Telling you about cars from the 60s that were ahead of their time would be rather pointless, because there'd be nothing to lean, since the GTOs, Mercurys, Ramblers and Oldsmobiles aren't exactly relevant packages today. Instead, I'd like to tell you the story of 5 relatively modern cars which I think came a little too early.

Renault Megane RS 175 dCi, a Performance Diesel Hot Hatch

The hot hatch is is an old and simple idea, as simple as the musclecar. Although the genre evolved steadily over the years, nobody ever tried anything new, anything that showed thinking outside the Ikea box.

With the previous generation Renault Megane, the go-fast folks at the RS division had the brilliant idea of a diesel powered hot hatch. They used one of their existing 2.0-liter dCi units which they tuned to produce 175 horsepower and 360 Nm of torque. Yes, it was more efficient than the regular RS 225, but fuel prices weren't as high back then and people complained the power band was too narrow. As a result, next-to-nobody actually bought one, which hurts if you're trying to buy one second hand.

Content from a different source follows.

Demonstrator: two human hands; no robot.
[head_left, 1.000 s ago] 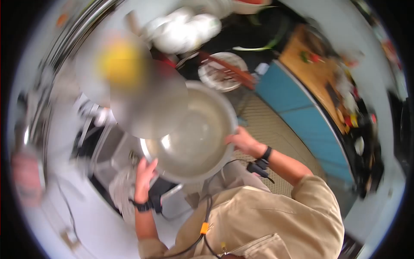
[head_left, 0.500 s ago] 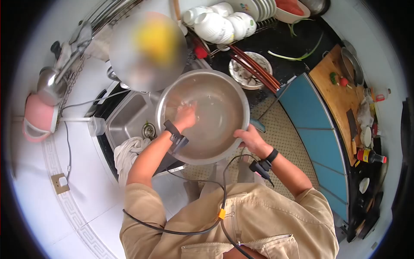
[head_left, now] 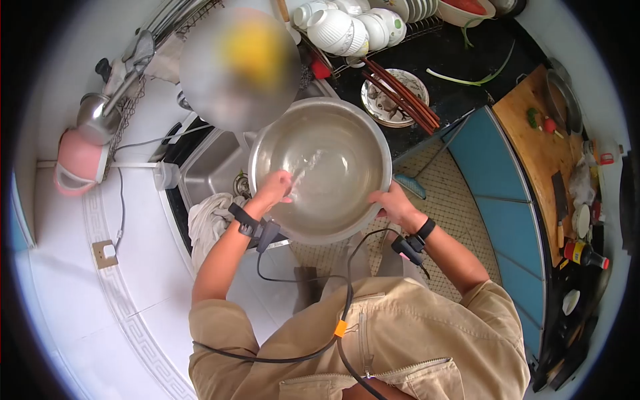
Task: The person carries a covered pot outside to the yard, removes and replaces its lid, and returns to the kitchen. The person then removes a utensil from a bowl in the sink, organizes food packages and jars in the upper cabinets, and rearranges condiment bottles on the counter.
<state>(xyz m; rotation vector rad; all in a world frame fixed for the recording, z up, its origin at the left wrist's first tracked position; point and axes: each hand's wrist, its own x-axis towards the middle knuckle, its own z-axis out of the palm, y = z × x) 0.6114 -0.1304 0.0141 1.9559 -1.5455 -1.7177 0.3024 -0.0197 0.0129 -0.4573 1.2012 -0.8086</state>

Fast forward a few years and performance diesels have taken over. Audi has made its first S-badged SUV, the SQ5, a diesel and BMW has a tri-turbo engine that make headlines with an unbelievable 381 hp and 740 Nm (546 lb-ft) of torque. In the hot hatch segment, the Golf GTD is picking up pace and people are begging VW to bring to to the US.

The old GTD had 170 hp, but its successor has 184 and is as fast as hot hatches were about a decade ago, while being 40% more efficient than a GTI. VW has also pledged a new type of TDI with 120 hp per liter and Audi will bring a small biturbo 2-liter with over 200 hp to the next A4. In short, performance diesel is becoming mainstream!

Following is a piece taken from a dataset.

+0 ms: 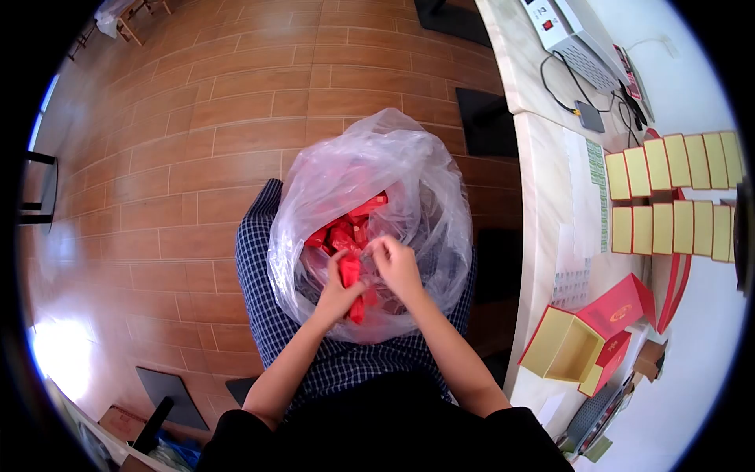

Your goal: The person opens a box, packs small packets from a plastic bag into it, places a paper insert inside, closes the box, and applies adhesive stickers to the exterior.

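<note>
A large clear plastic bag [307, 177] sits open on my lap, with several shiny red packets [340, 234] inside it. Over its mouth, my left hand [340, 293] is wrapped round a red packet [351, 271], whose lower end sticks out below the fingers. Close beside it on the right, my right hand [397, 266] has its fingers pinched together near the packet's top. What those fingertips hold, if anything, is too small and blurred to make out.
On the white table [543, 149] to my right stand rows of cream-and-red boxes [664, 228]. An open red gift box [570, 346], sticker sheets [572, 283], a phone [589, 116] and a white machine [578, 43] with cables lie there too. Dark table bases stand on the tiled floor [189, 157].
</note>
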A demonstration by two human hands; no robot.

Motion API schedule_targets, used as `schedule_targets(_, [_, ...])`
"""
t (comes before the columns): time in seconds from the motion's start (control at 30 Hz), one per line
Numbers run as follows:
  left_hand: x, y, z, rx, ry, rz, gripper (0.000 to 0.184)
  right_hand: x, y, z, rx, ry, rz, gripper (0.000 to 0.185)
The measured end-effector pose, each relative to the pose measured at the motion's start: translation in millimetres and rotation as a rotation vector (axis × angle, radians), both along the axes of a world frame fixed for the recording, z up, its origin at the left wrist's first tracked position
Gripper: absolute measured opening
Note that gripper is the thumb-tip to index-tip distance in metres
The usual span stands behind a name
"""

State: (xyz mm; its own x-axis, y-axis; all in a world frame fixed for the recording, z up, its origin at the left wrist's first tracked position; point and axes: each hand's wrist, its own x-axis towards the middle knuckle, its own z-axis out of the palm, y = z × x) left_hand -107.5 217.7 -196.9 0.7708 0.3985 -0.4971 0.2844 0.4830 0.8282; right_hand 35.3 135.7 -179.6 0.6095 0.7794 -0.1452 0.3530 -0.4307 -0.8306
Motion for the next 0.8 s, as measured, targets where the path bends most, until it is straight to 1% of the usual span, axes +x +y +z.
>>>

So where's Renault in all this? Well, the MkIII Megane RS is on its last legs, as a new model is likely to come out in 2014. Still, you can have a 2.0-liter dCi in the Megane Coupe, but it only makes 165 hp, exactly 100 hp less than the RS 265. They have a more powerful 180 hp unit in the Laguna Coupe, but have never tailored it for hot hatch use.

Opel GT, the Heavy, Turbocharged Roadster

Named after one of the all-time coolest Opels, developed on a substancial budget together with sister cars from the Saturn and Pontiac brands and powered by one of the highest specific output engines of the time – that sounds like the formula for the perfect sportscar, but it's actually one for an embarasing flop.

On February 1st, 2006, the Germans announced the Opel GT, powered by a turbocharged 2.0-liter engine with 264 hp, direct injection, variable camshaft phasing and other high-tech engine management gizmos. It looks positively gorgeous, fitted with standard 18-inch wheels and sitting low to the ground.

In the first year of production, 2007, they sold only a little over 2,000. The next year, a little under 5,000, and then people realized houses were overpriced and bankers started committing suicide.

So why did it flop? Was it because it was overpriced? At €30,675 ($ 40,776) in Germany, including VAT, that can hardly be the case. Because the 2-liter engine was turbocharged, the car suffered from turbo lag. This cost it points in comparison tests, which revealed controlling the car on the limit was somewhat tricky when power delivery wasn't predictable.

Auto bloggers constantly called this a pig of a car, undepowered compared to its predecessor, Speedster/ VX 220. Of course, that car was based on a Lotus, so it's like comparing apples and berries.

Buyers believed roadsters would forever be naturally aspirated, like the BMW Z4 or the Honda S2000. Nowadays, we routinely put up with turbo engines in sportscars because traction control keeps everything within the lines. The Z4 is all-turbo across its engine range and the S2000 is a thing of the past.

They also said the Opel GT was too heavy for its size, not very precise, not very fun to drive and lacking in feel. We have that today as well, it's called the Audi TT, and it's doing very well. Because of how elegant and simple it is to drive, Audi just announced they've sold a the 500,000th example of the TT and are selling us a special edition which costs way more than €30,675. How nice!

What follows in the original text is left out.